Relação direta entre Selic e meta de inflação
A Selic é um dos principais elementos da estratégia política monetária no Brasil, e o Banco Central usa a taxa básica de juros como uma ferramenta de controle da pressão inflacionária e para garantir a estabilidade dos preços.
Quando a inflação está acima da meta, como atualmente, o BC pode manter a Selic em patamares altos ou até mesmo aumentá-la para desestimular o consumo e favorecer a queda da inflação, pois os juros cobrados em empréstimos, financiamentos e cartões de crédito ficam mais altos – e, consequentemente, a demanda por bens e serviços diminui e pode contribuir para a redução dos preços.
Por outro lado, quando a inflação está abaixo da meta, o BC pode reduzir a Selic para estimular o consumo e aumentar a demanda por bens e serviços. A redução da Selic estimula a tomada de empréstimos, já que os juros cobrados nessas operações ficam mais baixos. Quer dizer, se os juros diminuem, o crédito fica mais em conta, e o consumo aumenta.
Autonomia do Banco Central
A autonomia do BC foi estabelecida em 2021, após o ex-presidente Jair Bolsonaro sancionar uma lei aprovada pelo Congresso. O presidente e os diretores do BC passaram a ter mandato fixo de quatro anos – e que não coincide com o do presidente da República.

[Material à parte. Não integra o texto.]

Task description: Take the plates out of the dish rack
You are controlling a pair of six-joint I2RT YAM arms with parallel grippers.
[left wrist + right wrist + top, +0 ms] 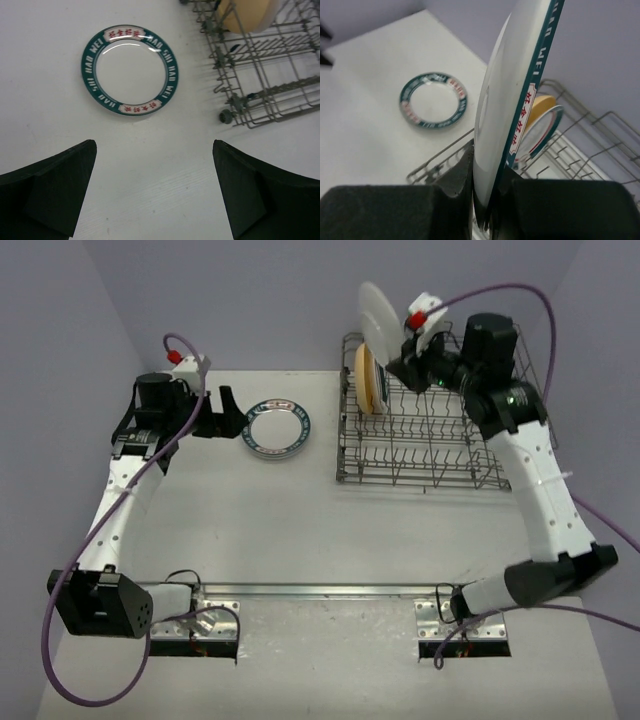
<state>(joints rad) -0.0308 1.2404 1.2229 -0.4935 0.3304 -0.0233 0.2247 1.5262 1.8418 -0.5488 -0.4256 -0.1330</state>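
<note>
My right gripper is shut on the rim of a white plate with a teal band and red characters, held on edge above the far left of the grey wire dish rack. In the right wrist view the held plate stands between my fingers. A tan-yellow plate and another teal-rimmed plate stand in the rack. One teal-rimmed plate lies flat on the table, also in the left wrist view. My left gripper is open and empty beside it.
The rack's corner and wire feet show at the right of the left wrist view. A purple wall backs the table. Purple cables loop over both arms.
</note>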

Como a diretoria do órgão não pode ser demitida por subir a taxa de juros, a ideia da lei era blindar esses servidores de eventuais intervenções por parte do Poder Executivo em medidas como definição de juros e o controle da inflação, o que foi considerado por especialistas como um grande avanço institucional.
O BC tem autonomia para definir a Selic, porém, o CMN é o encarregado de decidir sobre crédito, meta de inflação e regulações sobre instituições financeiras. O CMN é formado atualmente pelo ministro da Fazenda, Fernando Haddad; pela ministra do Planejamento, Simone Tebet; e pelo presidente do BC, Roberto Campos Neto. Cada um deles tem direito a um voto, e as decisões são tomadas por maioria simples.
O CMN se reuniu pela primeira vez no governo Lula nesta quinta-feira (16/02), porém, a reunião não incluiu discussões sobre a revisão da meta de inflação. Dois dias antes, Haddad já havia sinalizado que o tema não estava na pauta do encontro e, portanto, não seria discutido.